**Assignment**
The full listing is to be transcribed exactly, with each picture left out.
━━━ Data extract ━━━
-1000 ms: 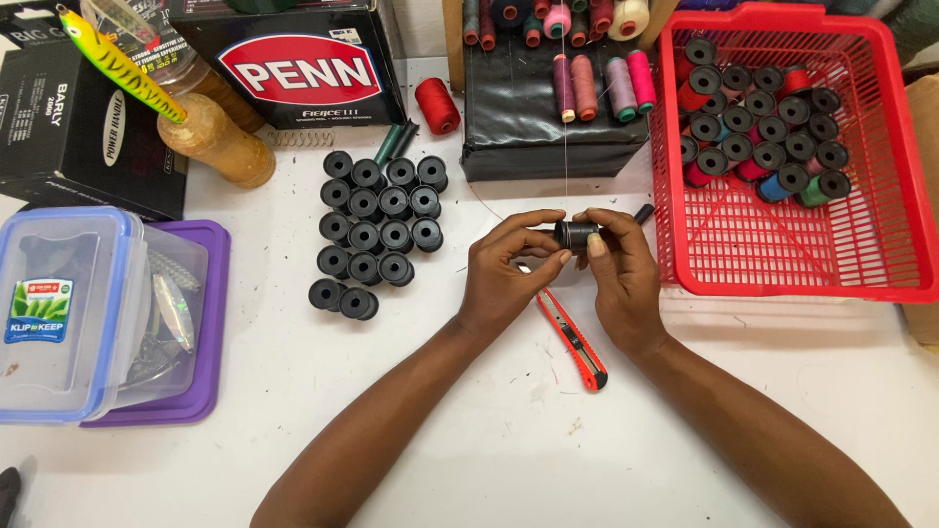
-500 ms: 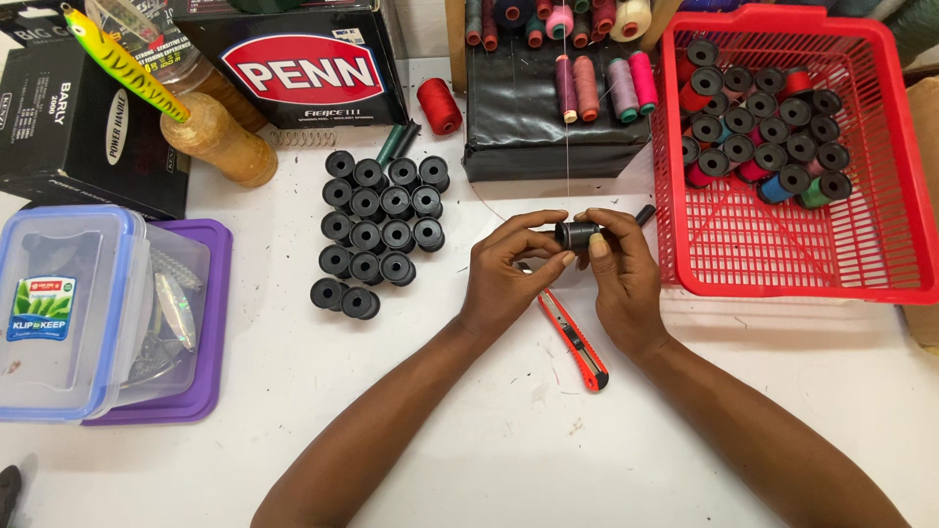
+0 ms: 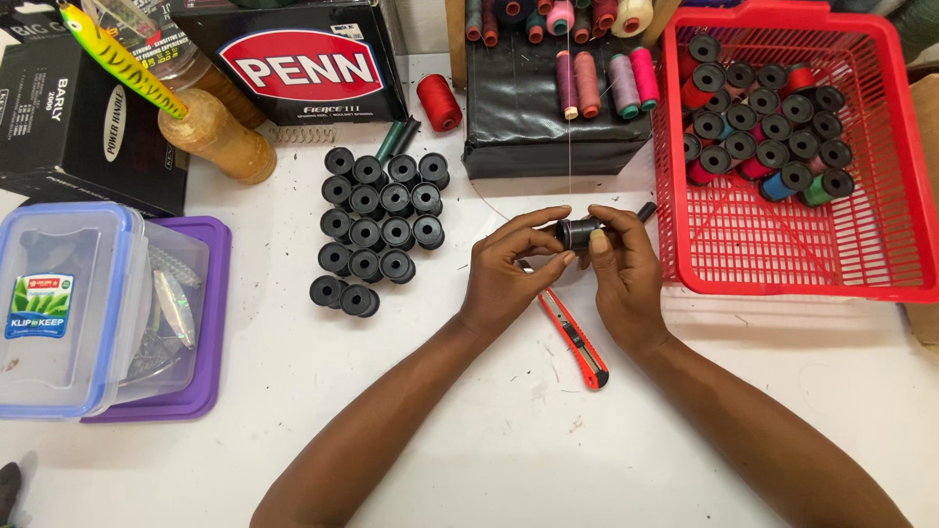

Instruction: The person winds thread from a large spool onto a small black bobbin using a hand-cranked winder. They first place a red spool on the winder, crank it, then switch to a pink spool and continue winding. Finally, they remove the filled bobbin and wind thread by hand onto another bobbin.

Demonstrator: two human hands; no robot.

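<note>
White table [image 3: 293,440]: cutter [image 3: 575,341], spools [image 3: 377,230], basket [image 3: 915,235].

Two bare forearms come in from the lower edge of the view and narrow toward the wrists. No sleeve, cuff or glove covers either one as far as the picture reaches. The left hand [image 3: 504,274] wears no ring, watch or band on the parts that show. The right hand [image 3: 626,274] is equally plain, with no strap at the wrist. The nails look short and unpainted, with pale tips on the fingers that face the camera, though they are small in this view and hard to judge. Nothing else of the person appears.
</note>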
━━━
**Exercise result**
-1000 ms: 
-500 ms: 
+0 ms: 

Instruction: The person winds thread from a large spool onto a small black bobbin using a hand-cranked winder. They first place a red spool on the winder, crank it, then switch to a pink spool and continue winding. Finally, they remove the filled bobbin and wind thread by hand onto another bobbin.

Demonstrator: two human hands; no robot.

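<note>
White table [image 3: 293,440]: cutter [image 3: 575,341], spools [image 3: 377,230], basket [image 3: 915,235].

Two bare forearms come in from the lower edge of the view and narrow toward the wrists. No sleeve, cuff or glove covers either one as far as the picture reaches. The left hand [image 3: 504,274] wears no ring, watch or band on the parts that show. The right hand [image 3: 626,274] is equally plain, with no strap at the wrist. The nails look short and unpainted, with pale tips on the fingers that face the camera, though they are small in this view and hard to judge. Nothing else of the person appears.
</note>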

No additional output will be generated.